GOAL OF THE EXERCISE:
Match the word "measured". Return each line of the data below where it appears.
━━━━━━━━━━━━━━━━━━━━
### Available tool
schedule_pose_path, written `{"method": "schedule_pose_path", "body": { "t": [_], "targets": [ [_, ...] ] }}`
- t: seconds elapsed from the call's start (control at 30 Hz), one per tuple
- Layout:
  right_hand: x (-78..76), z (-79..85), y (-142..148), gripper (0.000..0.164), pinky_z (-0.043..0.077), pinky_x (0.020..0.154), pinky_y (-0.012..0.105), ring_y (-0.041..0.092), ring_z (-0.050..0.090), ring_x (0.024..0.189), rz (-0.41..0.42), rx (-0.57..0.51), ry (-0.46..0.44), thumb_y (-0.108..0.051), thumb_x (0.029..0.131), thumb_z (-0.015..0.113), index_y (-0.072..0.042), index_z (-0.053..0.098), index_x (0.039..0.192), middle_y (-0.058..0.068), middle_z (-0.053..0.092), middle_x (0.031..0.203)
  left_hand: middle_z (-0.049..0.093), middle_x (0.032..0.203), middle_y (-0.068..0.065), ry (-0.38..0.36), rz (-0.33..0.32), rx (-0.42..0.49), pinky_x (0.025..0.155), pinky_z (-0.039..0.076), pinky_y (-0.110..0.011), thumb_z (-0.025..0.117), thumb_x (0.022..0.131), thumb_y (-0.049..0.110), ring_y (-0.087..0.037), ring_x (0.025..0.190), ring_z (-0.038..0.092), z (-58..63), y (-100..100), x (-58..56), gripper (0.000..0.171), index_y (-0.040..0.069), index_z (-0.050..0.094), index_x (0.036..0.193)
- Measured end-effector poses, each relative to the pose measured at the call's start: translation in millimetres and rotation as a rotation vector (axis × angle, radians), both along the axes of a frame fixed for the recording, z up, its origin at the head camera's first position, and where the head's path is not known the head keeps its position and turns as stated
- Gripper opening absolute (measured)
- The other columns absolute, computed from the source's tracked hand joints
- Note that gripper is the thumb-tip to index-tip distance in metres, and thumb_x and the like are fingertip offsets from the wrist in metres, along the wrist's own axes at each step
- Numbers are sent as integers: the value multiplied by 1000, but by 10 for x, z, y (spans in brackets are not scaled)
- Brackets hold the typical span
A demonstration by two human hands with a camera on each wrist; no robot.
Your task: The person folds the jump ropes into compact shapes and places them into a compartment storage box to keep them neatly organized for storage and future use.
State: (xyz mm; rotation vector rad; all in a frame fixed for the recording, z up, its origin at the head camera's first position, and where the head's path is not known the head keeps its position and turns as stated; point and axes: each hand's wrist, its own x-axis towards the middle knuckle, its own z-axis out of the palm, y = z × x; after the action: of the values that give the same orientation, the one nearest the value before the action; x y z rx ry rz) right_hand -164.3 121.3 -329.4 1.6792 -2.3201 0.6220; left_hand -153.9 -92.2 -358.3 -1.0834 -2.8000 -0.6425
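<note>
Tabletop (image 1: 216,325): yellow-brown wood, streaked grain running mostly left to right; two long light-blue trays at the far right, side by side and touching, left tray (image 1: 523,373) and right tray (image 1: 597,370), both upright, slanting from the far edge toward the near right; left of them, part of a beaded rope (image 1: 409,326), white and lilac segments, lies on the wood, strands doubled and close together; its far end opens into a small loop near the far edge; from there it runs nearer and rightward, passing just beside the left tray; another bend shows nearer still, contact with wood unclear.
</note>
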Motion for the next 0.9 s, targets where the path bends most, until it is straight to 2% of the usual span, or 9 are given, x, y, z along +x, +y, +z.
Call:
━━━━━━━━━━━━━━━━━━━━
RESULT BELOW:
- Measured end-effector poses, each relative to the pose measured at the call's start: translation in millimetres and rotation as a rotation vector (axis × angle, radians), both along the axes of a frame fixed for the recording, z up, its origin at the head camera's first position, and where the head's path is not known the head keeps its position and turns as stated
- Gripper opening absolute (measured)

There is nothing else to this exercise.